Friday, August 23, 2013

A lack of reasoning never silenced Jeffrey Toobin

Jeffrey Toobin is a disgrace to the law and to public discourse as well as to The New Yorker.  And thank goodness for that.  Thank goodness that his gross stupidity, his constant overreach and his preening ego are on public display so that no one ever mistakes him for insightful or wise no matter how many times he's fawned over by TV gas bags.  His continued war on NSA whistle-blower Ed Snowden is probably the pinnacle of a career that could be best titled My Long, Losing War On Common SenseAt The New Yorker this week, he offers:

The assassinations of Martin Luther King, Jr., and Robert F. Kennedy led directly to the passage of a historic law, the Gun Control Act of 1968. Does that change your view of the assassinations? Should we be grateful for the deaths of these two men?
Of course not. That’s lunatic logic. But the same reasoning is now being applied to the actions of Edward Snowden. Yes, the thinking goes, Snowden may have violated the law, but the outcome has been so worthwhile.

There you have it.  A threatened Toobin yet again misunderstanding and hysterically raging against  the thought process.

 Kevin Gosztola (Firedoglake) reminded this week:


In journalist Michael Isikoff’s book, Uncovering Clinton: A Reporter’s Story, he described how Toobin was caught “having absconded with large loads of classified and grand-jury related documents from the office of Iran-Contra independent counsel Lawrence Walsh” in 1991:
Toobin, it turned out, had been using his tenure in Walsh’s office to secretly prepare a tell-all book about the Iran-contra case; the privileged documents, along with a meticulously kept private diary (in which the young Toobin, a sort of proto-Linda Tripp, had been documenting private conversations with his unsuspecting colleagues) were to become his prime bait to snare a book deal.   Toobin’s conduct enraged his fellow lawyers in Walsh’s office, many of whom viewed his actions as an indefensible betrayal of the public trust.  Walsh at one point even considered pressing for Toobin’s indictment.
Toobin was “petrified” that he would have to face criminal charges for stealing information for a rather dubious book deal. According to Isikoff, he either “feared dismissal and disgrace, or simply wanted to move on.” Toobin “resigned from the U.S. Attorney’s office in Brooklyn (where he had gone to work after Walsh) and abandoned the practice of law.”
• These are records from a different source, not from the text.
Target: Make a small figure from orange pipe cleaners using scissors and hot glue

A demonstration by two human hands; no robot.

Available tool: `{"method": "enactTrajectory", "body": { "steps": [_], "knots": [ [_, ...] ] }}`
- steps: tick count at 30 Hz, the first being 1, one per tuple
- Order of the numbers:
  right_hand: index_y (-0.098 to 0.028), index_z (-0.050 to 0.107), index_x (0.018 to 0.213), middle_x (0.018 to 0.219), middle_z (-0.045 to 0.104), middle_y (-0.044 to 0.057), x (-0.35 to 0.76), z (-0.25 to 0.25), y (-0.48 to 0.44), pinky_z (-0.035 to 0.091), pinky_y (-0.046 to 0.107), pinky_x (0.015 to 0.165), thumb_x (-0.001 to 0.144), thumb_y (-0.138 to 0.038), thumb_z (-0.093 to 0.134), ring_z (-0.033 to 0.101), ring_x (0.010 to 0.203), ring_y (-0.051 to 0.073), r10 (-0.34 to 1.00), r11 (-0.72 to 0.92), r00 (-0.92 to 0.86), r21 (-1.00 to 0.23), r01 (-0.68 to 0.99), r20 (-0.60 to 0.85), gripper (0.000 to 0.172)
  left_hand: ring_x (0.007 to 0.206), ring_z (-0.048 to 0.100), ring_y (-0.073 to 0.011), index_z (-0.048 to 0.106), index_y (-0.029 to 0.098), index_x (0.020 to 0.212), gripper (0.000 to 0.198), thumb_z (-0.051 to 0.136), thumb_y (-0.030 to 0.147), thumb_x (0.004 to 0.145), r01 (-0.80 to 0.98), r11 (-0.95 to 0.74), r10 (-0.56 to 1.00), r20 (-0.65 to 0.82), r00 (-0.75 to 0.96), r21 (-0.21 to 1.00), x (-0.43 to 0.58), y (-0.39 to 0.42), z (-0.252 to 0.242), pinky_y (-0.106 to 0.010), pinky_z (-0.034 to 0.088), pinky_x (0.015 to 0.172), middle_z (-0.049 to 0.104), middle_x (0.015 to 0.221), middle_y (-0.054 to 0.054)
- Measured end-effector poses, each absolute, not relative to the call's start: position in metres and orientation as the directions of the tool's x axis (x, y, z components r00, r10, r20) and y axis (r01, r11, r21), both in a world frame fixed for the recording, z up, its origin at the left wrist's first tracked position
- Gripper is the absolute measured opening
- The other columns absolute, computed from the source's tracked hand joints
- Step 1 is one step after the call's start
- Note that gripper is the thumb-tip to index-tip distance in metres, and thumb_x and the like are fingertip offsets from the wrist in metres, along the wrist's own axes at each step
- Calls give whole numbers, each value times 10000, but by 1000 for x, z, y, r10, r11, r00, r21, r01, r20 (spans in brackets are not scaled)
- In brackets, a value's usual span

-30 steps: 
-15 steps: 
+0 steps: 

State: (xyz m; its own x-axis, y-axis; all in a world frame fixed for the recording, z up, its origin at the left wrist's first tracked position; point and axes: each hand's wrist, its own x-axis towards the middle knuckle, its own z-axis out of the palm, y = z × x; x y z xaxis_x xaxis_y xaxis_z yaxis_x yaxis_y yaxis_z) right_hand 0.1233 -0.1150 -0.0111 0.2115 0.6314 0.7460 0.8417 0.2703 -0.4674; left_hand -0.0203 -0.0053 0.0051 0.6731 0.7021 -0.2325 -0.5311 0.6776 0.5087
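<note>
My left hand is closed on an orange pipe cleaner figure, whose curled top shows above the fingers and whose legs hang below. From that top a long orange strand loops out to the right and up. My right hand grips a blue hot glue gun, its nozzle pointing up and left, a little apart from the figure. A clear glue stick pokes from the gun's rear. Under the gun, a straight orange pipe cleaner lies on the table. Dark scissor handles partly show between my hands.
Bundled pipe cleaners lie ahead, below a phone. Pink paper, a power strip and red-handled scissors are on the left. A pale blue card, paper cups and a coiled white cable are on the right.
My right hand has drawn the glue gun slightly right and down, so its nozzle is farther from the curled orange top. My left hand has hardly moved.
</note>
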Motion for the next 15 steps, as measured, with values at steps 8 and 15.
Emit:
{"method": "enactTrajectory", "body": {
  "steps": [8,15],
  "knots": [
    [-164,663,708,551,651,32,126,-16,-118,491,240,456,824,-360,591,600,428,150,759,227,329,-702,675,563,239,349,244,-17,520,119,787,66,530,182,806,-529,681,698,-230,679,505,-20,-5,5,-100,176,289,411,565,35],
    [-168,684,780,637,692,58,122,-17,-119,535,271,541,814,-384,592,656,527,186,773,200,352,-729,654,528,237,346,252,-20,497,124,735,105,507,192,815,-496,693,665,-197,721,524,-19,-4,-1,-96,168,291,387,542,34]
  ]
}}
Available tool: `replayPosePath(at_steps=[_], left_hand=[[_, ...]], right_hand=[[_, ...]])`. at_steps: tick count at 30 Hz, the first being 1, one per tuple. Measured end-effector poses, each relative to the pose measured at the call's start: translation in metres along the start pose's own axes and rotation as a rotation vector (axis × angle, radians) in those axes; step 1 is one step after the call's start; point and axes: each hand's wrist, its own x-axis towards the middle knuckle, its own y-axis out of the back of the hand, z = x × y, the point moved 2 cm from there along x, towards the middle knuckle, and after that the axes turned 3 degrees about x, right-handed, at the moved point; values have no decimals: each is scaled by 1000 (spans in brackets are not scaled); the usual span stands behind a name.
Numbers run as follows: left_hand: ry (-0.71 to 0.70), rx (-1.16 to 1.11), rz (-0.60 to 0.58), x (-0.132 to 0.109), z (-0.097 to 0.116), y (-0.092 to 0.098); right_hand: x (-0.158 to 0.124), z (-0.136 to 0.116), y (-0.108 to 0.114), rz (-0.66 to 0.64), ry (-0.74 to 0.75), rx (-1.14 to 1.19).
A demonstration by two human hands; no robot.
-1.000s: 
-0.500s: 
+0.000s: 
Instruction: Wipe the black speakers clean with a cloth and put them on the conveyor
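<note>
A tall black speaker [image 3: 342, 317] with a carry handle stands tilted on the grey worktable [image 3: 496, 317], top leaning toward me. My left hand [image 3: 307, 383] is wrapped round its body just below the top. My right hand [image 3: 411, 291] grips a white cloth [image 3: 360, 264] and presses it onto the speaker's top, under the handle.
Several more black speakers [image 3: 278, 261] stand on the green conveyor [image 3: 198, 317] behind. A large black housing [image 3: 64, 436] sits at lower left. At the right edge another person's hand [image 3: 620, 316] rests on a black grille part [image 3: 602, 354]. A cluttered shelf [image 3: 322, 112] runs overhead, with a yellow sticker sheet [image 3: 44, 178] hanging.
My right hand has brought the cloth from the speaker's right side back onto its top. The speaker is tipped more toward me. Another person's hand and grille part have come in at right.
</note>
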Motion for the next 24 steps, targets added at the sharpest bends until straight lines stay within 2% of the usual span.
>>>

Some might call Toobin a hypocrite.  But maybe it's just modesty?  In 2008, his latest round of cheating on his wife  resulted in a pregnancy.  Four years later, when the New York Times finally got around to seriously noting it, they carried the following:


As to continuing news media coverage of the matter, Mr. Toobin “feels that it’s not in Rory’s interest for this matter to be publicized,” Ms. Grant wrote.  “He wishes Ms. Greenfield felt the same way.”

Rory, of course, is the son he fathered but refused to claim -- out of modesty, no doubt, not hypocrisy.

You have to wonder about CNN and The New Yorker, where Toobin is employed.  Both outlets have worked themselves into a tizzy over 'sexting' and other scandals of real and imagined infidelity.  So do they laugh every time Toobin walks out of the room?

Of course they do -- and why should they be any different from everyone else in the country?

He stole documents in an attempt to enrich himself.  His tawdry affairs, long spoken of and mocked, resulted in an extra-marital pregnancy that he denied, then he refused to take a paternity test, and then he wanted to squirm out of paying the amount of child support that he more than owed.  None of which has ever prompted an apology, let alone a tearful 'I have sinned' ego moment.

That he shows his face in public today is a testament to his gross stupidity, signaling that, as he applies make up before facing the CNN camera, he tells himself, "Jeffy, the world needs your opinion!"

No, it really doesn't.

Ryan Gallagher (Slate) noted yesterday:

For months, the Obama administration fought to prevent the release of details about unlawful NSA surveillance of Americans. But now it has finally caved—publishing a startling secret court opinion that slams the NSA for illegally obtaining thousands of domestic emails sent to and from people with no link to terrorism.
Prior to the leaks of secret documents by former NSA contractor Edward Snowden, the existence of the classified opinion had been revealed by Sen. Ron Wyden, D-Ore. This prompted rights group the Electronic Frontier Foundation to pursue Freedom of Information Act litigation to obtain the opinion, which the Justice Department fought aggressively in the courts, as I reported here back in May. The DOJ argued that the release of the material would pose “exceptionally grave and serious damage” to national security.


The world awaits Toobin's next missive which will, no doubt, explain where Ron Wyden's actions place him on the grassy knoll.